## Exercise aim
Each record below must come back exactly as written; its pictures must not.

## Records shown
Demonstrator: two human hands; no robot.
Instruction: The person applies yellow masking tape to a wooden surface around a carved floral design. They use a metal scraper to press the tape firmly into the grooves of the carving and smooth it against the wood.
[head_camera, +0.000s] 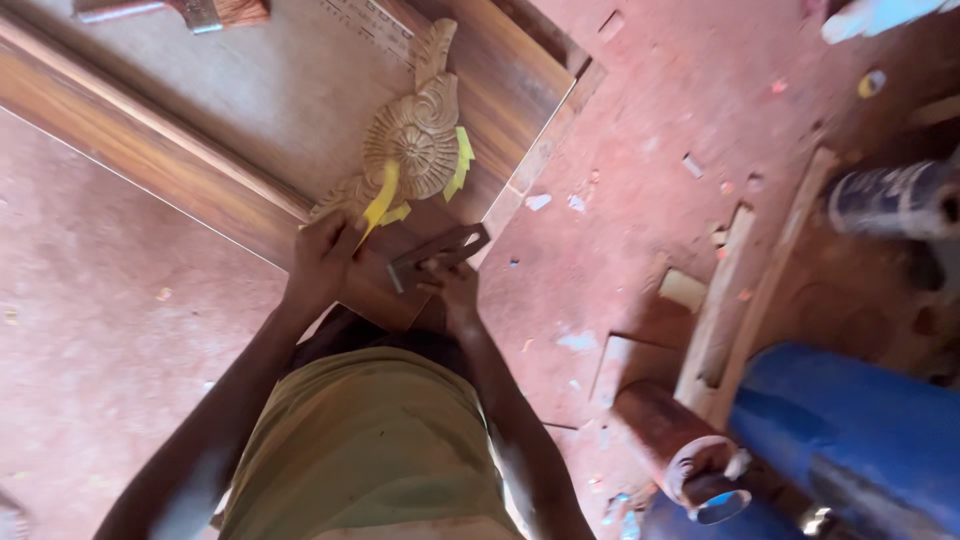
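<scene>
**Inspector:** Nearest the camera, the left hand (322, 262) is closed over the lower end of the carved wooden ornament (412, 140), pressing it to the wooden panel (240, 110). The right hand (452, 285) is curled about the dark try square (438, 255), which lies on the panel's near corner, just beside the ornament.

**Assistant:** What would make this step sound?

**Inspector:** In his judgement, the square's stock should sit flush to the panel edge, and the left hand should keep the carving from creeping while its position is checked. The yellow strips (462, 160) show from under the carving on both sides; they look like tape, though that cannot be confirmed.

**Assistant:** Any packages, labels or signs?

**Inspector:** No sign is seen. To the right on the red floor (640, 150) lies a blue drum (860, 430), with a reddish can (665, 435) beside it, open end toward the camera. Farther off, a dark cylinder (890, 200) bears a pale band. Small scraps, pale and one yellow, lie scattered. Near the panel's far edge runs a row of pale markings, too small to make out.
</scene>
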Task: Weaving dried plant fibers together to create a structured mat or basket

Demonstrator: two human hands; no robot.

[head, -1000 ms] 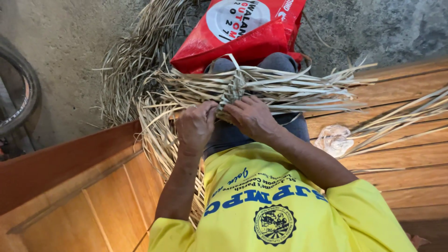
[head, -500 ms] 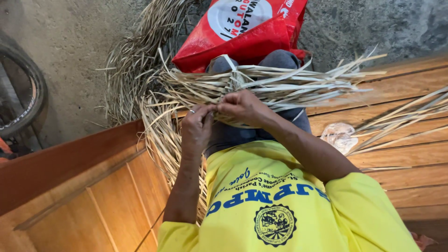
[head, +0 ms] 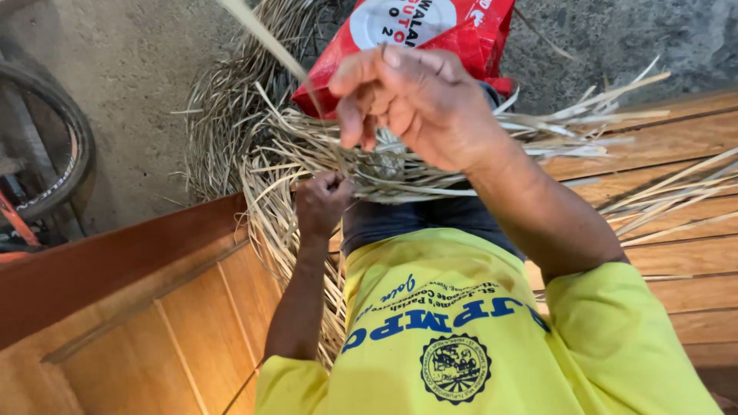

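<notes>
1. Since the earlier frame, the right hand (head: 419, 104) has risen off the bundle, its fingers pinched shut on a single pale strip (head: 261, 38) running to the upper left.
2. Left hand (head: 323, 201) stays low, fist closed on the woven bundle of dried strips (head: 400, 165) across the lap.
3. Leftward, a tyre (head: 73, 146) stands on the concrete floor beyond the wooden surface's (head: 192, 330) edge.
4. Loose strips (head: 223, 115) pile behind; a red bag (head: 430, 38) crowds the far side.
5. Rightward, long strips (head: 676, 196) lie across the planks.

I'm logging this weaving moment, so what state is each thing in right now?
Right hand: raised, pinching a strip pulled taut.
Left hand: closed on the weave.
Weave: unfinished, loose ends sticking out sideways.
Red bag: lying crumpled on the floor.
Tyre: upright, partly cut off.
</notes>
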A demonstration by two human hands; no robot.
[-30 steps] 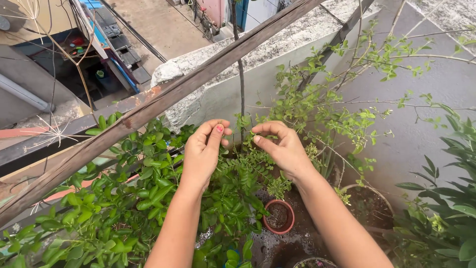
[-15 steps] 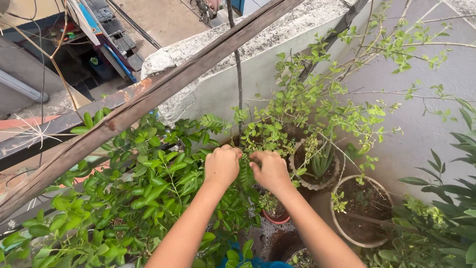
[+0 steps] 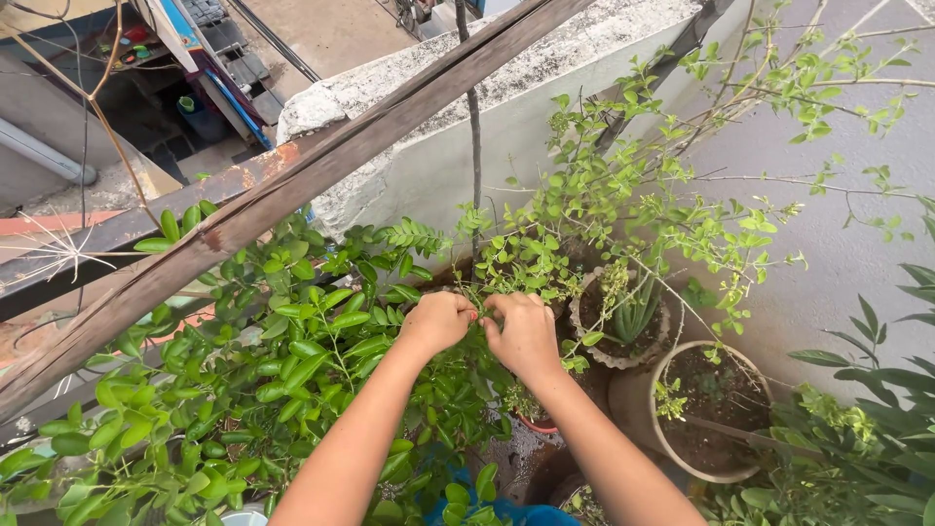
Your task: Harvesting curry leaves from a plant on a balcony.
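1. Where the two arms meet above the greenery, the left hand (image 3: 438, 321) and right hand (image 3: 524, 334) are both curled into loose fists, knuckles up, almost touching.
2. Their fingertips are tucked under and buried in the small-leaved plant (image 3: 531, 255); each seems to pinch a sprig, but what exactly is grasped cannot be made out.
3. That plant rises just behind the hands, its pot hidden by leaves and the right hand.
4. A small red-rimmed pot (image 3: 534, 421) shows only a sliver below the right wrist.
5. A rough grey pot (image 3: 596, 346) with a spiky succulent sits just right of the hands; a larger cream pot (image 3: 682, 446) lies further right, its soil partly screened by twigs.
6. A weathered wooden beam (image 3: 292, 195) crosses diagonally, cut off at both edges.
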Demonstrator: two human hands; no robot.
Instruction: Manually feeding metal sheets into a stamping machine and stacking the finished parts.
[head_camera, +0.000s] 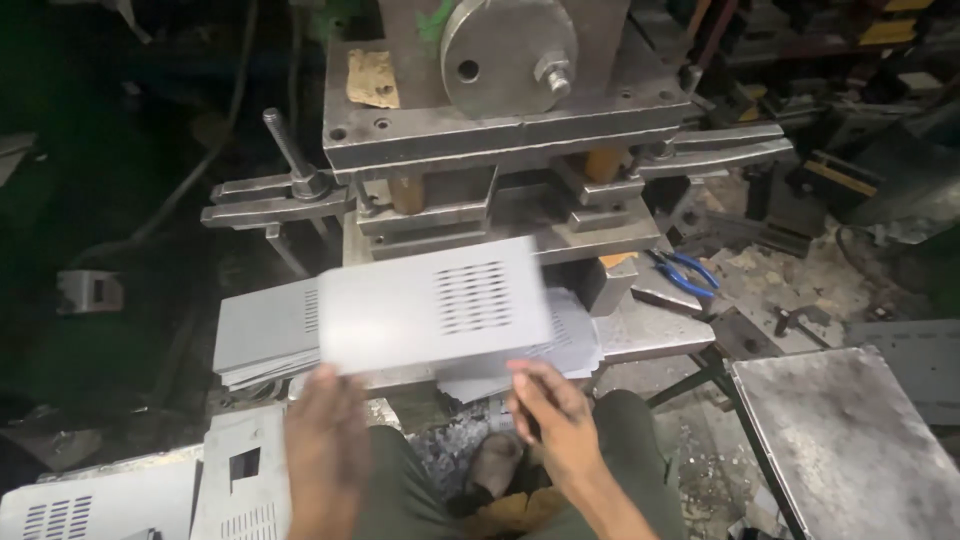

## Task solution
Demonstrator: two human hands; no robot.
Instruction: The person applies yellow masking tape to a wooden surface around a carved floral design. They use a metal scraper to press the tape firmly into the grooves of the carving and smooth it against the wood.
[head_camera, +0.000s] 
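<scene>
**Inspector:** Nearest the camera, the left hand (322, 262) is closed over the lower end of the carved wooden ornament (412, 140), pressing it to the wooden panel (240, 110). The right hand (452, 285) is curled about the dark try square (438, 255), which lies on the panel's near corner, just beside the ornament.

**Assistant:** What would make this step sound?

**Inspector:** In his judgement, the square's stock should sit flush to the panel edge, and the left hand should keep the carving from creeping while its position is checked. The yellow strips (462, 160) show from under the carving on both sides; they look like tape, though that cannot be confirmed.

**Assistant:** Any packages, labels or signs?

**Inspector:** No sign is seen. To the right on the red floor (640, 150) lies a blue drum (860, 430), with a reddish can (665, 435) beside it, open end toward the camera. Farther off, a dark cylinder (890, 200) bears a pale band. Small scraps, pale and one yellow, lie scattered. Near the panel's far edge runs a row of pale markings, too small to make out.
</scene>
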Task: Weaving dried plant fibers together to create a structured mat or basket

Demonstrator: two human hands; no robot.

[head, -1000 ms] 
[head, -500 ms] 
[head, +0 ms] 

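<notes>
1. Since the earlier frame, the right hand (head: 419, 104) has risen off the bundle, its fingers pinched shut on a single pale strip (head: 261, 38) running to the upper left.
2. Left hand (head: 323, 201) stays low, fist closed on the woven bundle of dried strips (head: 400, 165) across the lap.
3. Leftward, a tyre (head: 73, 146) stands on the concrete floor beyond the wooden surface's (head: 192, 330) edge.
4. Loose strips (head: 223, 115) pile behind; a red bag (head: 430, 38) crowds the far side.
5. Rightward, long strips (head: 676, 196) lie across the planks.

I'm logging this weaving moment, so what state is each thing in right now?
Right hand: raised, pinching a strip pulled taut.
Left hand: closed on the weave.
Weave: unfinished, loose ends sticking out sideways.
Red bag: lying crumpled on the floor.
Tyre: upright, partly cut off.
</notes>
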A demonstration by two human hands; no robot.
[-30 steps] 
[-15 steps] 
[+0 steps] 
Your task: Harvesting curry leaves from a plant on a balcony.
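1. Where the two arms meet above the greenery, the left hand (image 3: 438, 321) and right hand (image 3: 524, 334) are both curled into loose fists, knuckles up, almost touching.
2. Their fingertips are tucked under and buried in the small-leaved plant (image 3: 531, 255); each seems to pinch a sprig, but what exactly is grasped cannot be made out.
3. That plant rises just behind the hands, its pot hidden by leaves and the right hand.
4. A small red-rimmed pot (image 3: 534, 421) shows only a sliver below the right wrist.
5. A rough grey pot (image 3: 596, 346) with a spiky succulent sits just right of the hands; a larger cream pot (image 3: 682, 446) lies further right, its soil partly screened by twigs.
6. A weathered wooden beam (image 3: 292, 195) crosses diagonally, cut off at both edges.
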Demonstrator: two human hands; no robot.
Instruction: Manually feeding metal sheets into a stamping machine and stacking the finished parts.
[head_camera, +0.000s] 

The output is complete, and nothing more is needed.